The truth is, it isn’t that she doesn’t know real love or know what it’s like to have it reciprocated. She knows it’s power and when she got it right, she changed and was willing to do anything for that other person.

She thought back to the pain and the tears she cried, questioning her self-worth. She made the decision no one would ever make her feel that way if she had any say in it.

You might say she dates foolishly going for a certain type who never commits or gives her what she deserves but what she’s really doing is protecting herself.

When she goes for emotionally unavailable men, she’s still maintaining a relationship whether it’s physical or emotional or both. All people need that. But she keeps them at a distance.

Even a person who has been hurt the worst needs part of what appears like a relationship to emotionally function. So she goes for these people who give that to her without, strings attached or obligations.

What it comes down to is control. But to obtain a healthy relationship requires each person to give up their control and trust someone else. Be vulnerable. Be available when the other person needs you. It’s making someone else a priority. And that’s what she struggles with.

So she chooses people won’t make her a priority either. She chooses someone who isn’t going to commit because under the surface what appears like she’s so strong is fear of commitment and fear of being the one who gets hurt again.

She learned that the one who cares more and shows it is the one that gets left. So even if she has a heart of gold and is loved by a lot of people, there’s a wall she hides behind when it comes to relationships.

Don’t call her bad at dating. Don’t tell her she has a poor taste in men. She doesn’t. She knows exactly what she’s doing. And you can’t blame her for being afraid.


The truth is she’s choosing emotionally unavailable men because she’s the one who is emotionally unavailable also.

As much as you can say things about the guys she’s choosing, she’s the one who is continuing to make that choice.

She chooses the wrong ones out of fear of getting it right. Because when you get it right then you have something to lose. When she gets it right, there’s a chance they can leave. But if she chooses someone who always comes and goes, she grows numb to goodbyes and it doesn’t hurt anymore.

When she’s the one hurting herself that means no one else has the power to.

And that’s what this game is about power and who has more and whose is going to give it up first. And she’s not going to.

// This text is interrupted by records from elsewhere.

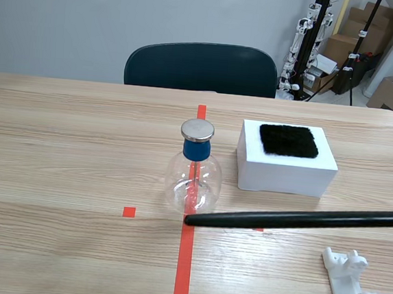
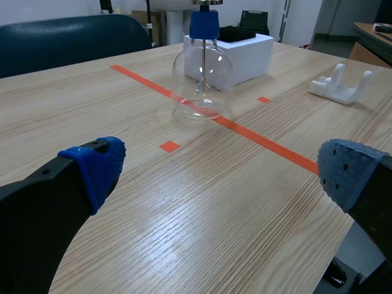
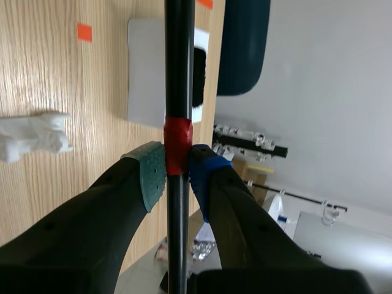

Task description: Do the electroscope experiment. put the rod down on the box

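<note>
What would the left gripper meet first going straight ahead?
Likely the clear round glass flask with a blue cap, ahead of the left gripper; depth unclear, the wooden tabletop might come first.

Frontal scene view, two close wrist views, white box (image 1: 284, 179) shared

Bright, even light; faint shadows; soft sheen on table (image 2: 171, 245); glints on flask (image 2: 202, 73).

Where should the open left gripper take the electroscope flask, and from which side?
Probably at the blue collar below the metal disc, coming in level from the robot's left: the collar is narrow and straight-sided, while the glass bulb is wide, round and smooth.
</note>
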Robot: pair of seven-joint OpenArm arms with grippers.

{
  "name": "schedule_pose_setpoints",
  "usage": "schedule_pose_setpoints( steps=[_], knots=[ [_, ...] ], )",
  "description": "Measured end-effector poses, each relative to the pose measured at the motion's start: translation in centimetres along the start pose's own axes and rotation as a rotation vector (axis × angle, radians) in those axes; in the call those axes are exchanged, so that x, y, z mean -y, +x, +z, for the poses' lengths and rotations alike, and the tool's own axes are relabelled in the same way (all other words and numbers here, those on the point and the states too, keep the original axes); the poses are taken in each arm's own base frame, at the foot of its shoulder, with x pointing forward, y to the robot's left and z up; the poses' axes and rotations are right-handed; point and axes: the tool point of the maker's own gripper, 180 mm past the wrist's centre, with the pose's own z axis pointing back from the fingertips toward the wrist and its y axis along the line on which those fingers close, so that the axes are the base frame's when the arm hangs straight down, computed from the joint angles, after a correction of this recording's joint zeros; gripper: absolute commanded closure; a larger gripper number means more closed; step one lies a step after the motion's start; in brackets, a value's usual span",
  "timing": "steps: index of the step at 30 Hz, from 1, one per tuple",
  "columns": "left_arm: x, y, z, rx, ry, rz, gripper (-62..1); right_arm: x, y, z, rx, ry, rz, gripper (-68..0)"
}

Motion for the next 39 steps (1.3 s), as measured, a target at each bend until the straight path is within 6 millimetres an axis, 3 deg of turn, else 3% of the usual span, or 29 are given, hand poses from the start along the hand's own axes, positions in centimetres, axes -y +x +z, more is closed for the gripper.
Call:
schedule_pose_setpoints(
  steps=[8,17,26,33,39],
  knots=[
    [0.0,0.0,0.0,0.000,0.000,0.000,-62.3,-2.2,-2.4,-2.7,-0.087,0.177,-0.016,0.0],
    [0.0,0.0,0.0,0.000,0.000,0.000,-62.3,-4.2,-3.4,-5.9,-0.152,0.244,-0.070,0.0],
    [0.0,0.0,0.0,0.000,0.000,0.000,-62.3,-8.1,-3.0,-7.6,-0.187,0.383,-0.173,0.0],
    [0.0,0.0,0.0,0.000,0.000,0.000,-62.3,-8.1,-2.7,-9.1,-0.191,0.401,-0.187,0.0],
    [0.0,0.0,0.0,0.000,0.000,0.000,-62.3,-9.7,-2.7,-10.1,-0.195,0.475,-0.121,0.0]
  ],
)
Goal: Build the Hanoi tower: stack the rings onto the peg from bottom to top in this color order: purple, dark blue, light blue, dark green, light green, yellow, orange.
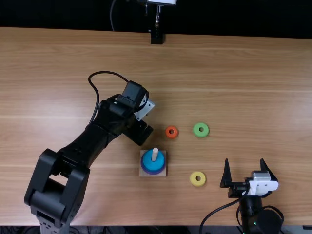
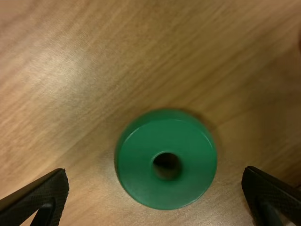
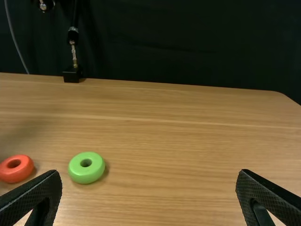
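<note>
My left gripper [image 1: 141, 132] is over the table behind the peg base. In the left wrist view my left gripper [image 2: 155, 195] stands open above the dark green ring [image 2: 136, 176], which lies flat on the wood between its two fingers. The square wooden base [image 1: 161, 172] holds a purple ring [image 1: 154, 172] with blue above it, and a light blue ring [image 1: 150, 163] on top around the peg [image 1: 155, 153]. Orange [image 1: 167, 134], light green [image 1: 204, 133] and yellow [image 1: 201, 182] rings lie loose. My right gripper [image 1: 245, 168], open, is at the near right; in its wrist view, the right gripper [image 3: 148, 195] holds nothing.
A black stand [image 1: 156, 38] is at the table's far edge. The left arm [image 1: 87, 146] stretches over the left part of the table [image 1: 48, 97], with a cable looping beside it. Another cable runs by the right arm near the front edge.
</note>
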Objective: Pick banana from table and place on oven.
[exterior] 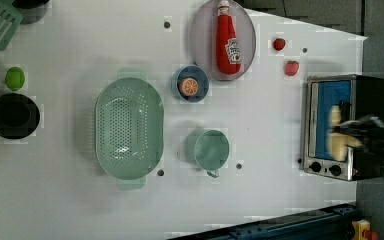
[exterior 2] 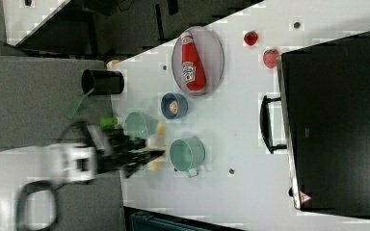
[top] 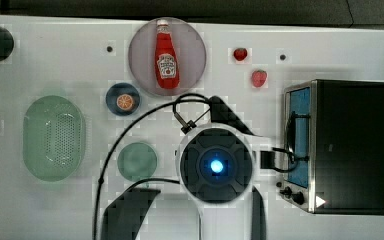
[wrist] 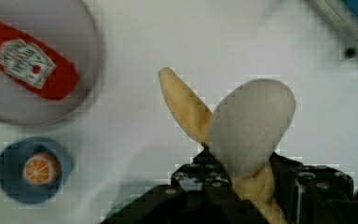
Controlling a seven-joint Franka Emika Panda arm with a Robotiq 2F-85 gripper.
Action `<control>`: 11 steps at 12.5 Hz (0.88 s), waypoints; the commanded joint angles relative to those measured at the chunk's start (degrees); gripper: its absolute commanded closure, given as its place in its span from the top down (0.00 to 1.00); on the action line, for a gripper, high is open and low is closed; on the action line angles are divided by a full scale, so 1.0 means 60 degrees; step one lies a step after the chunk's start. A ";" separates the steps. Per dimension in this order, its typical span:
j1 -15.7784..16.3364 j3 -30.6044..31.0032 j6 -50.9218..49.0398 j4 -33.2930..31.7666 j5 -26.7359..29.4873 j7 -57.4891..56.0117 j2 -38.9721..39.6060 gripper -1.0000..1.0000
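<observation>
Fingers (wrist: pixel 242 186) clamped on banana (wrist: pixel 251 126) | arm raised above table (top: pixel 55 60) | beside oven (top: pixel 352 145) door

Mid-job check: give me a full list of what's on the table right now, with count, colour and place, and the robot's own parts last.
table: 1, white, under everything
oven: 1, black top, silver frame, blue glass door, the top view's right
plate: 1, grey, far edge in the left view
ketchup bottle: 1, red, lying on the plate
strawberries: 2, red, between plate and oven
small bowl: 1, blue, holding an orange slice
colander: 1, pale green, mid table
cup: 1, teal, beside the colander
lime: 1, green, the left view's left
black pot: 1, below the lime
banana: 1, peeled, cream and yellow, held off the table
hand: 1, black, shut on the banana
</observation>
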 commanded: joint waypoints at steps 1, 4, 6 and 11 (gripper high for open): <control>-0.0039 -0.0083 -0.1481 0.1653 0.0184 0.0019 0.0177 0.27; -0.0223 -0.0540 -0.1656 0.2513 0.0154 -0.0090 0.0714 0.27; -0.0338 -0.1241 -0.1553 0.2777 0.0153 -0.1012 0.1188 0.27; -0.0576 -0.3721 -0.0814 0.3096 0.0143 -0.5082 0.2410 0.27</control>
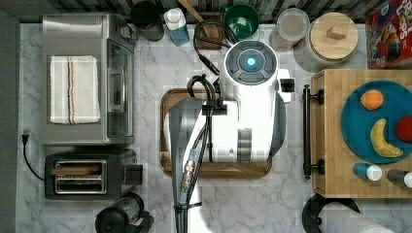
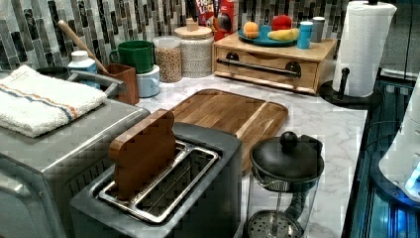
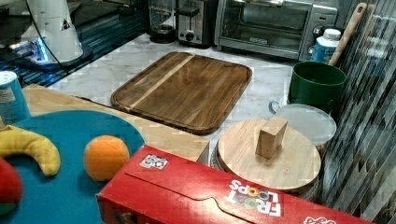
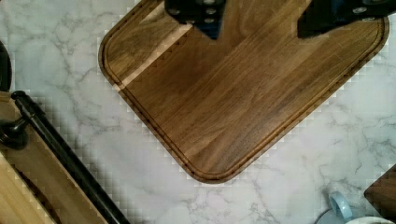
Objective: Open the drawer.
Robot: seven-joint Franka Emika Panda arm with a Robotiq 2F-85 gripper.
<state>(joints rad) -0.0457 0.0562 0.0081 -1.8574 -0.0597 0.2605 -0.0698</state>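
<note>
Your gripper point(image 4: 259, 21) hangs over the walnut cutting board point(image 4: 243, 93), touching nothing. In the wrist view its two dark fingers point(image 4: 201, 11) stand well apart with bare board between them: spread wide, empty.

The drawer point(image 2: 267, 67) sits pushed in, its front panel flush with the light-wood box. In the left view it is at the back of the marble counter point(image 2: 327, 124), beside the paper towel roll point(image 2: 364, 44). Its black bar handle point(image 1: 306, 131) runs along the front panel; in the top view that handle lies just to the right of the arm point(image 1: 248, 107), apart from it.

On top of the box: a teal plate point(image 1: 354, 126) holding an orange point(image 1: 371, 99) and a banana point(image 1: 381, 141).

At the top view's left you have a toaster oven point(image 1: 87, 77) and toaster point(image 1: 82, 174).
</note>
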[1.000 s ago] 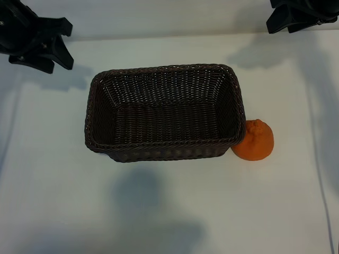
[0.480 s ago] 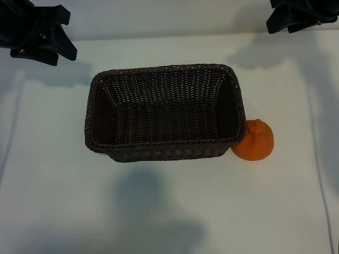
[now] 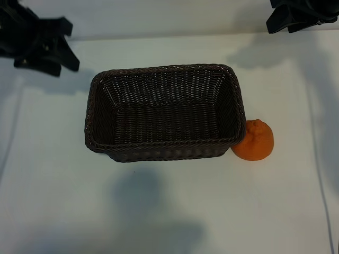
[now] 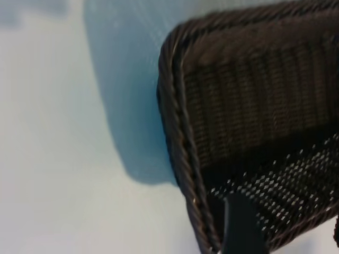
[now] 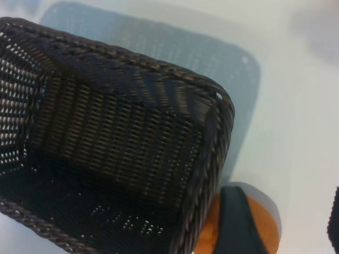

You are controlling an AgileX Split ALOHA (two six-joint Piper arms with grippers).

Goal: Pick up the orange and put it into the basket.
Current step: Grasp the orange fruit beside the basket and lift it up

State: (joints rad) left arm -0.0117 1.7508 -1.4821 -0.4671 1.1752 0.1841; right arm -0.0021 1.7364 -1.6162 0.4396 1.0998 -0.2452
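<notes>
The orange point(image 3: 253, 140) rests on the white table, touching the right end of the dark woven basket point(image 3: 159, 146), which holds nothing. My left gripper point(image 3: 70, 46) hovers off the basket's far left corner, apart from it, fingers open and holding nothing. In the left wrist view one dark finger point(image 4: 241, 227) shows over the basket's corner point(image 4: 177, 132). My right gripper point(image 3: 286, 24) hangs at the far right, high above the table, open and holding nothing. In the right wrist view its finger point(image 5: 235, 222) hides part of the orange point(image 5: 267, 225) beside the basket point(image 5: 212, 95).
White tabletop point(image 3: 169, 211) stretches in front of the basket, with arm shadows on it. Bare table also lies to the right of the orange and to the left of the basket.
The left arm has shifted slightly at the far left, up and then back down a little to the right. The right arm, the orange and the basket have not moved.
</notes>
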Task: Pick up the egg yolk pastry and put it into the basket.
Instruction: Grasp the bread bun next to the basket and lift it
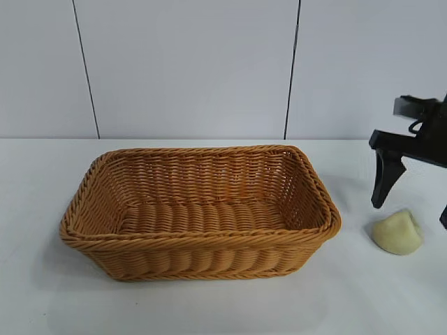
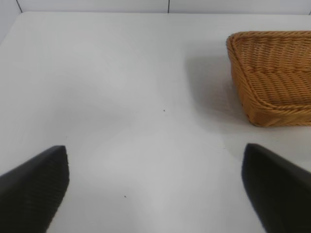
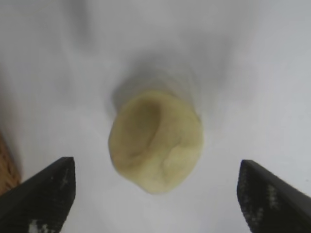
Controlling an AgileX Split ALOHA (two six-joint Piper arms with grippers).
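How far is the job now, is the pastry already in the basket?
Not yet. Nothing looks finished: the small pale cream-yellow domed pastry lies on the white table, right of the large orange-tan woven wicker basket, which holds nothing. In hand: the right end effector is open above the pastry, one finger at each side, not touching. Left: grasping, lifting, dropping it in the basket. The left end effector is open over bare table.
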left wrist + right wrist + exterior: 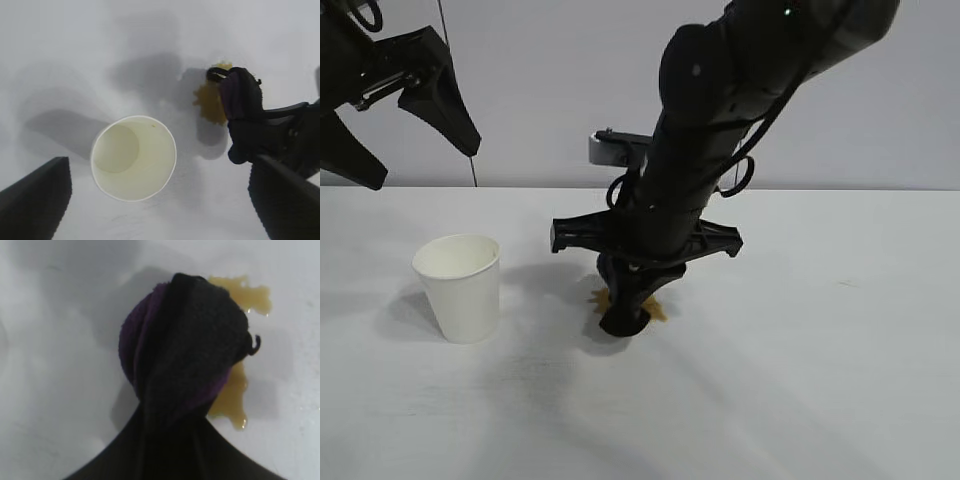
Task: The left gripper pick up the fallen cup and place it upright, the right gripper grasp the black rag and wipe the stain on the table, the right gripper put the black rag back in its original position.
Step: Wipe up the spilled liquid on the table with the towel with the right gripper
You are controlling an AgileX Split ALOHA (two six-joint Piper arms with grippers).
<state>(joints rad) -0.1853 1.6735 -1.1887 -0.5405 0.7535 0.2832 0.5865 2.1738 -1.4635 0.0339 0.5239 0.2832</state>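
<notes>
The white cup (460,285) stands upright on the table (820,380), left of centre. My left gripper (428,168) hangs open high above and behind it, holding nothing. The left wrist view looks down into the cup (132,157), with the left gripper (160,162) spread wide above it. My right gripper (625,305) is shut on the black rag (623,320) and presses it down onto the yellowish-brown stain (656,310). In the right wrist view the rag (185,345), with its purple folds, covers most of the stain (250,295); the right gripper (175,410) is closed around its gathered end.
The right arm (710,150) leans steeply down over the middle of the table. Bare white tabletop (50,365) spreads around the cup and the stain. A grey wall stands behind the table.
</notes>
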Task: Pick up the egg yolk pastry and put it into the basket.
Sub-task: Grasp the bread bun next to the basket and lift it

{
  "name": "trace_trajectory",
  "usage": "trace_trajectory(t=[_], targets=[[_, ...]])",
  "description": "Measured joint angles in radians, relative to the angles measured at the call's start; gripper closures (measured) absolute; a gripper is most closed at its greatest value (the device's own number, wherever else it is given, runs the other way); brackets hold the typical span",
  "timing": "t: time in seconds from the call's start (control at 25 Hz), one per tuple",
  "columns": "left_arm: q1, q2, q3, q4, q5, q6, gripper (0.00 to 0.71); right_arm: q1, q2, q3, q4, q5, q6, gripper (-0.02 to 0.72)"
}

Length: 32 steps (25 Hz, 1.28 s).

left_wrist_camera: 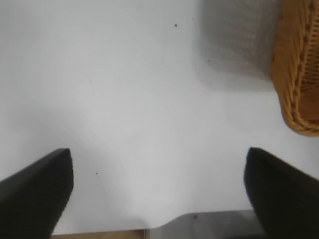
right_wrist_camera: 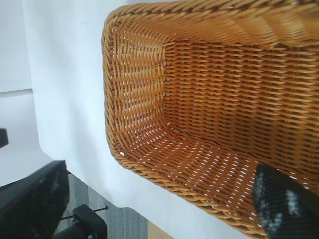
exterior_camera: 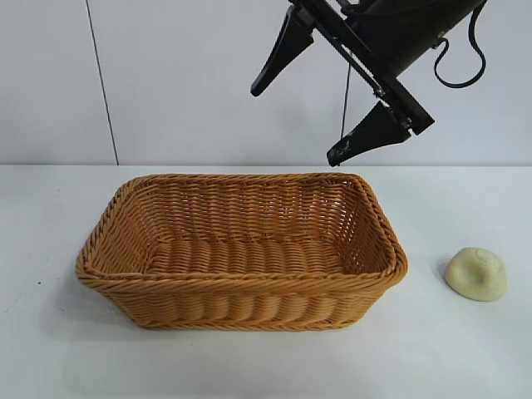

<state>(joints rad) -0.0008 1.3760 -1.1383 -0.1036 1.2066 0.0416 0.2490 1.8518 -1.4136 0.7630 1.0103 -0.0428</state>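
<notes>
While spread wide and empty above the far rim of the basket (exterior_camera: 241, 253), right gripper (exterior_camera: 301, 87); egg yolk pastry (exterior_camera: 476, 273) on the white table (exterior_camera: 50, 349), just right of the basket; left gripper (left_wrist_camera: 159, 191) likewise wide, over bare tabletop beside a basket corner.

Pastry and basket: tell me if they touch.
Apart. The exterior view shows bare table between the pastry and the basket.
</notes>
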Motion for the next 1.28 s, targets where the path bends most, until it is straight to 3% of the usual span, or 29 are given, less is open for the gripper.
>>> trace_trajectory(t=[0.4, 0.64, 0.76, 1.0, 1.16, 1.28], targets=[[0.000, -0.556, 0.306, 0.000, 0.004, 0.012, 0.025, 0.000, 0.000, 0.000, 0.000, 0.000, 0.000, 0.010], [0.000, -0.877, 0.510, 0.001, -0.109, 0.012, 0.025, 0.000, 0.000, 0.000, 0.000, 0.000, 0.000, 0.010], [0.000, -1.001, 0.600, 0.001, -0.161, 0.012, 0.025, 0.000, 0.000, 0.000, 0.000, 0.000, 0.000, 0.010], [0.000, -1.139, 0.634, 0.001, -0.152, 0.012, 0.025, 0.000, 0.000, 0.000, -0.002, 0.000, -0.038, 0.010], [0.000, -1.201, 0.634, 0.001, -0.153, 0.012, 0.025, 0.000, -0.006, -0.009, -0.048, 0.002, -0.041, 0.010], [0.000, -1.263, 0.634, 0.000, -0.153, 0.012, 0.025, 0.000, -0.012, -0.063, -0.149, 0.016, -0.024, 0.010]])
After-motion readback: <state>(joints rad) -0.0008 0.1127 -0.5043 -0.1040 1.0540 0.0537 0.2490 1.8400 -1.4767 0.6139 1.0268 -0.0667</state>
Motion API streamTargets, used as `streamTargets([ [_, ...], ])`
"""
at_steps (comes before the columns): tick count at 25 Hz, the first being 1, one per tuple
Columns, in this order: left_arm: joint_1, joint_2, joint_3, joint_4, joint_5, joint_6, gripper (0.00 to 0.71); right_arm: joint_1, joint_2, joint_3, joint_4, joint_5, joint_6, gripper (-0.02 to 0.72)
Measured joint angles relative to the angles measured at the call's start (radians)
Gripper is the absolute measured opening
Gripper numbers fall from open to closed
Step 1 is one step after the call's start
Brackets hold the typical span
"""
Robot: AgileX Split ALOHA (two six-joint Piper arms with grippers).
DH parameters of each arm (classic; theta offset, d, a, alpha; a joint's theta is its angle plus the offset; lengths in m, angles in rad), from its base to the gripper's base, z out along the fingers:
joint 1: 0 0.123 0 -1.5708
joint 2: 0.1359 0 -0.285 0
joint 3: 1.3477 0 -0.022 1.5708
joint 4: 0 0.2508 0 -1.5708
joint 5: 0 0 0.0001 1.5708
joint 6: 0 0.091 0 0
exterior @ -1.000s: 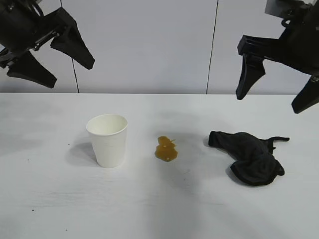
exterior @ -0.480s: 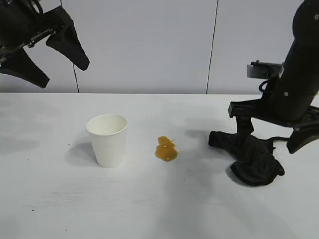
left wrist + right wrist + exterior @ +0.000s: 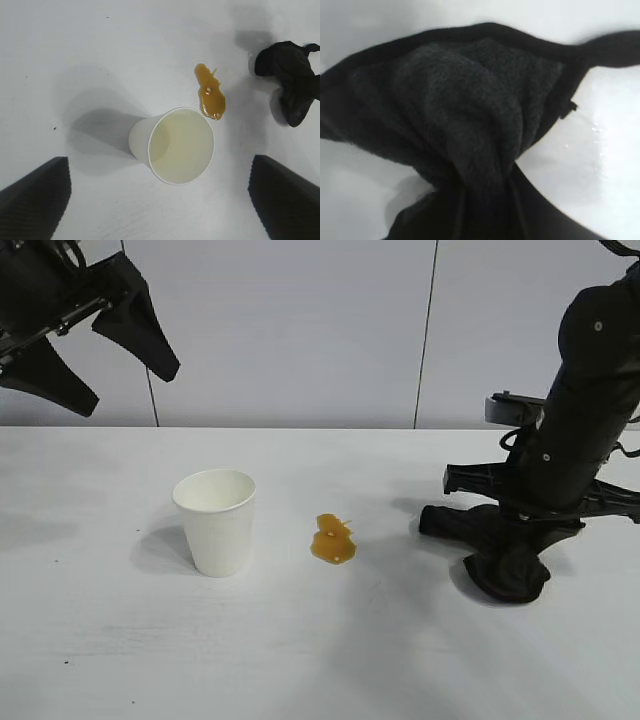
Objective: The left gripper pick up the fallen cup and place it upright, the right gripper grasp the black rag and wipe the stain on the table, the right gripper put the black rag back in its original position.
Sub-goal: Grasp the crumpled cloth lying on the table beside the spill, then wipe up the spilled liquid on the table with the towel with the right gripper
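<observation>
- Black rag lay bunched beneath the right gripper, which pinched its folds.
- Cup stood upright; left gripper hung spread above it.
- Wiping came next: drag the rag across the surface to the stain beside it.

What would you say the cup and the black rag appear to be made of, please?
The cup looks like plain white paper with a matte finish: thin wall, rolled rim. The black rag appears to be a soft, fuzzy fabric, perhaps terry or fleece: napped surface, stitched edge binding, and it bunches into folds.
</observation>
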Motion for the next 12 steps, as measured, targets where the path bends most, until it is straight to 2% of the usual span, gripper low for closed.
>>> streamTargets([
  [3, 0.0, 0.0, 0.0, 0.0, -0.001, 0.0, 0.694, 0.017, -0.004, -0.071, 0.11, 0.032, -0.083, 0.113],
  [6, 0.0, 0.0, 0.0, 0.0, -0.001, 0.0, 0.694, 0.074, -0.008, -0.135, 0.18, 0.05, -0.129, 0.113],
  [12, 0.0, 0.0, 0.0, 0.004, -0.008, -0.001, 0.694, 0.211, -0.006, -0.188, 0.208, 0.057, -0.136, 0.113],
])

So what you see is a girl in and out of casual, almost toxic relationships and compare it to the rest of her life there are a few things that don’t line up.

The number one thing you’ll notice is how every other part of her life is healthy and good except the relationships she chooses.

Look at a girl who is confident and successful. Someone who has good friendships and a great family. Someone who is smart and ambitious and achieves a lot. Someone who takes control of every part of her life and takes ownership of it.
Then you scratch your head at ‘why she’s bad at relationships.’

It’s not bad luck. Her relationships are what they are because she chooses those people.

Pain changes people. And it’s hard to look at yourself in the mirror or look back at those moments where you felt weak and vulnerable and lost simply because of a relationship that ended. Strong women aren’t graceful when it comes to someone else taking them down and them being so emotionally affected by it. Eventually, they do get back up but when they do they make a promise to themselves, that will never happen again.